The term confabulation designates false outputs generated without deceptive intent under conditions of incomplete information. This construct applies to both human false memories and LLM hallucinations. External correction is defined as any post-generation verification or feedback loop that uses information sources beyond the system’s immediate internal state (e.g., written notes, calculators, collaborative recall, retrieval-augmented generation, tool use). The central question is whether the base false output rates of humans and LLMs converge when such external correction is removed.
In the Deese-Roediger-McDermott (DRM) paradigm, free recall of semantically associated word lists yields critical lure false recall rates of 40–55%, matching true recall rates. This paradigm explicitly prevents external verification. Free recall itself introduces errors at approximately +1% per second in short-term memory, with individuals unaware of their errors. Repeated recall attempts increase source misattributions, and offloading to external stores paradoxically elevates false recall by weakening internal encoding. Source monitoring errors—misattributing the origin of a memory—occur at 15–30% in controlled studies. In everyday contexts, healthy adults produce confabulations at 0.22–0.50 instances per session (accuracy 89–93%) in free recall, and error frequency rises under direct questioning.
Closed-book factual generation benchmarks provide the closest analogue to human DRM conditions.
The rates across these diverse closed-book tasks concentrate in the 35–55% range for capable models, overlapping with the human false recall range.
Both humans and LLMs operate within a predict–generate–verify–correct pipeline.
| Stage | Human Mechanism | LLM Mechanism | Functional Parallel |
|---|---|---|---|
| Predict/Recall | External memory aids (notes, lists) | Retrieval-Augmented Generation (RAG) | External knowledge integration |
| Verify | Collaborative recall (error pruning), calculator, peer review | Self-consistency checks, HalluGuard (84% detection accuracy), debate-augmented RAG | Independent source comparison |
| Correct | Hypercorrection effect (high-confidence errors enhance learning), memory reconsolidation | Factuality-aware DPO (5x hallucination reduction), RLFH online verification | Error-driven weight/behavior update |
| Abstain | Metacognitive “don’t know” judgment, response inhibition | Conformal abstention, confidence-threshold gating | Uncertainty-based output suppression |
Both systems exhibit dual-use scaffolding: external stores reduce certain errors but introduce new ones. Offloading increases false recall in humans; RAG can propagate retrieval errors and create “hallucination-on-hallucination”; reward model hallucinations contaminate RLHF-based factuality tuning. Hostile scaffolding—external structures that exploit the user—appears in humans through manipulated external stores and in LLMs through evaluation metrics that penalize abstention and reward fluent guessing.

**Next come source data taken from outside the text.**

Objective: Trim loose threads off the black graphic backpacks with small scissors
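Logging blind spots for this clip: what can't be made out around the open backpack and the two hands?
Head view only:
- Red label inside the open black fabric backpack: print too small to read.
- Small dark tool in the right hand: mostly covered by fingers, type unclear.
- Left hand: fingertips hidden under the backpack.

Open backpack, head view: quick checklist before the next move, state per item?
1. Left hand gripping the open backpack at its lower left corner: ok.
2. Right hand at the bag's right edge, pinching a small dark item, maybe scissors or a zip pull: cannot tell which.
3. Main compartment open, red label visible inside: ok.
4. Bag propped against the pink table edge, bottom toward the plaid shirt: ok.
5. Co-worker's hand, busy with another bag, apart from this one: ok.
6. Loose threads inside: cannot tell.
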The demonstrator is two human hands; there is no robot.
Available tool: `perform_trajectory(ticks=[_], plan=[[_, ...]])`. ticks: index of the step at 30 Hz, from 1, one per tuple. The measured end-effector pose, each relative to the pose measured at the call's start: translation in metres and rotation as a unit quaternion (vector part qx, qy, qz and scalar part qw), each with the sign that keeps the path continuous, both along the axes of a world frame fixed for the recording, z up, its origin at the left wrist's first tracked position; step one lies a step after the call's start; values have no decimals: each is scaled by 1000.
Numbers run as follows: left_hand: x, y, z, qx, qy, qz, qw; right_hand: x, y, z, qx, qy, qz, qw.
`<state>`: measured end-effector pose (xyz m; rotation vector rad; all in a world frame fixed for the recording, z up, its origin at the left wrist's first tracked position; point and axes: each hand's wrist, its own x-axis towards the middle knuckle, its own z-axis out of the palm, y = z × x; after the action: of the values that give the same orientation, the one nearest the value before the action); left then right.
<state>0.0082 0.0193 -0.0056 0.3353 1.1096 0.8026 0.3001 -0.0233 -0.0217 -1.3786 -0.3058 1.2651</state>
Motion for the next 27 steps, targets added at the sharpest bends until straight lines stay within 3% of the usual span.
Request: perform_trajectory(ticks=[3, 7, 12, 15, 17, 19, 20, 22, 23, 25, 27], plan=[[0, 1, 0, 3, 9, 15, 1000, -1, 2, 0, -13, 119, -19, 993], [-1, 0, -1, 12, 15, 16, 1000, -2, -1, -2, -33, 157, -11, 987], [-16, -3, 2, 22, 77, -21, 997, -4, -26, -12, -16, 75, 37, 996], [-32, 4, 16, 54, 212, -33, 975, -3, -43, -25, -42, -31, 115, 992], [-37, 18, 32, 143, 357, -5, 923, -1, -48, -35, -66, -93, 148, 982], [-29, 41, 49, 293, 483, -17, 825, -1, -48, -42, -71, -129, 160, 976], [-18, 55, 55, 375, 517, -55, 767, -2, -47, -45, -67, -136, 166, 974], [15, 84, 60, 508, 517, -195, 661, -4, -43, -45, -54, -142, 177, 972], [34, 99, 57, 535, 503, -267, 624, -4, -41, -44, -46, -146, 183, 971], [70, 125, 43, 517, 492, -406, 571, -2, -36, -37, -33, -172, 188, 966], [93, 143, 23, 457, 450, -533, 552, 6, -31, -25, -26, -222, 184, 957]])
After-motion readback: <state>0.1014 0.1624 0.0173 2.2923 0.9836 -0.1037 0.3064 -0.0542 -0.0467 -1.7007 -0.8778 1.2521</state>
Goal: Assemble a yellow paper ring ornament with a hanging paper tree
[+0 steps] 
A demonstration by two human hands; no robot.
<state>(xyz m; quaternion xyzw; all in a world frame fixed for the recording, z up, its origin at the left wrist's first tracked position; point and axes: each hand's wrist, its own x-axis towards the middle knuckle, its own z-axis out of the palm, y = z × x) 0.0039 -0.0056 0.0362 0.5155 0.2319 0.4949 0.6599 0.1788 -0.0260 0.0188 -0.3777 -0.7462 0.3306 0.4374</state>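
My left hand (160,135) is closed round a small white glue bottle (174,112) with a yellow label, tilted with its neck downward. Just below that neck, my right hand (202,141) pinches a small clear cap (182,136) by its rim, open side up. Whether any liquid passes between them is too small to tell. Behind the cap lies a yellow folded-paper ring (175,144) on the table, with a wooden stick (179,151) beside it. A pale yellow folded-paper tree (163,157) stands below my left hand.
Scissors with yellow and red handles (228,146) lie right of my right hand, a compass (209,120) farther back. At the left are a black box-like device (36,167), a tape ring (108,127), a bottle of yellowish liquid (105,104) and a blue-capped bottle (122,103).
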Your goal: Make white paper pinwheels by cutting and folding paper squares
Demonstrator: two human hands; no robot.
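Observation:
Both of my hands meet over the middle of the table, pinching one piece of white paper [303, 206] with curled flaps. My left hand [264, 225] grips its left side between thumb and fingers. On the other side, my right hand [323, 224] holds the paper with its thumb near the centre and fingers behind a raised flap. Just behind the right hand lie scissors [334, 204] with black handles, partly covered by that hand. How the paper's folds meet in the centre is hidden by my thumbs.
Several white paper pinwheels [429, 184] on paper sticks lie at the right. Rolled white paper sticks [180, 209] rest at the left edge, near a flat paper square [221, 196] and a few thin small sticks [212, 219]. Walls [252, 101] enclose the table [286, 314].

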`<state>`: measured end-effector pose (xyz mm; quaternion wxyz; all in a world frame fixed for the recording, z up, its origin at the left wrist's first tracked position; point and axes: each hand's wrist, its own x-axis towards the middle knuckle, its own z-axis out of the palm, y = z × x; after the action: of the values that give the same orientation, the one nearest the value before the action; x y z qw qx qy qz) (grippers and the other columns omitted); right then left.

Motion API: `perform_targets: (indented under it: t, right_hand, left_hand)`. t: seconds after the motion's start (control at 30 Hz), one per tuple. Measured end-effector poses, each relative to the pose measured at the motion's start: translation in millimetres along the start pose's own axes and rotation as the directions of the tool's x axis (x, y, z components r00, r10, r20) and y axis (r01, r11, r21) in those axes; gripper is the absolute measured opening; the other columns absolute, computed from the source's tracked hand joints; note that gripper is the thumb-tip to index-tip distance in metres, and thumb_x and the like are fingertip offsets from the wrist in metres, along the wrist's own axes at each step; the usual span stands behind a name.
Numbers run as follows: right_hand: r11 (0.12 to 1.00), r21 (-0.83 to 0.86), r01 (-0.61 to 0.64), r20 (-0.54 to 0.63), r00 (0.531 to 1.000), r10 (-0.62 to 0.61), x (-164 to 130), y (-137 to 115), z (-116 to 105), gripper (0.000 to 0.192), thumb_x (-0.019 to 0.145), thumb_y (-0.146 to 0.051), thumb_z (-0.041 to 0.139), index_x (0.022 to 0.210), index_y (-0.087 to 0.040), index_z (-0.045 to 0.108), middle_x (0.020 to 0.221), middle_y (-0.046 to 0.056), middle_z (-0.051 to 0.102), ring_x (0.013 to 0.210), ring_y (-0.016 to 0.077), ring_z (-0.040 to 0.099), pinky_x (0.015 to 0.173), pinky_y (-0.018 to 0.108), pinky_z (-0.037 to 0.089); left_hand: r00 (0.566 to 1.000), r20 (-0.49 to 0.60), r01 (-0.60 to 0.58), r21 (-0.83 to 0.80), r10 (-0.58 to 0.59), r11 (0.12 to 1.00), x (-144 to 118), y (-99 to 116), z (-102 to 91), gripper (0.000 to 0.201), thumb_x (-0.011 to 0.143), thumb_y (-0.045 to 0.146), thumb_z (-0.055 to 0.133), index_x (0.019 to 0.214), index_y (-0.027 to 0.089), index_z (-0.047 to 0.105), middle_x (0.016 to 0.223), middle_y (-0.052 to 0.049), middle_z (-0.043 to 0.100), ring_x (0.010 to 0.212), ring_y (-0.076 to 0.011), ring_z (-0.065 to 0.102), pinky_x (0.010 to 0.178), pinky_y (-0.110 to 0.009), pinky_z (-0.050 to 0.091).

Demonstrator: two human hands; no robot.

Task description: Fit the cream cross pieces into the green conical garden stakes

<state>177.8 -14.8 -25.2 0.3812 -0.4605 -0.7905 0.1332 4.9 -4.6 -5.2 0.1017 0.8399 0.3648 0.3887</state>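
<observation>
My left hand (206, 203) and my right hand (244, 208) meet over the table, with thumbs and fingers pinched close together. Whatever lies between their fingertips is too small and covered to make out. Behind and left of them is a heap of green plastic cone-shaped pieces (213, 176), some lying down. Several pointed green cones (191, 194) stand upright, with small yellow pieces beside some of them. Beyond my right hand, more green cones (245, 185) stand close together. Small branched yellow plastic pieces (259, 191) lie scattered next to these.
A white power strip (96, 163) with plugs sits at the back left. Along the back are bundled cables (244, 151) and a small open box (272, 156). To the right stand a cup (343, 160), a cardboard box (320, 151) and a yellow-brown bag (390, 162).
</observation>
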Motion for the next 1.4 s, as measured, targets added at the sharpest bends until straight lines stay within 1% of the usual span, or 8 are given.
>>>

Human predictive processing and LLM autoregressive generation share a gap-filling principle. Both systems construct maximally coherent outputs from incomplete data, using learned statistical priors. When information is insufficient, the most probable completion under the prior is produced. This completion may be factually wrong yet internally consistent, constituting a confabulation. The similar magnitude of base error rates (40–55%) arises from this shared information-theoretic constraint.
Autoregressive token prediction inherently compounds errors; a sentence-level factual error rate is mathematically at least twice the per-token error rate. Free recall in humans shows analogous cumulative error introduction. The structural inevitability of some false output proportion applies to any system that generates completions from partial data without external verification.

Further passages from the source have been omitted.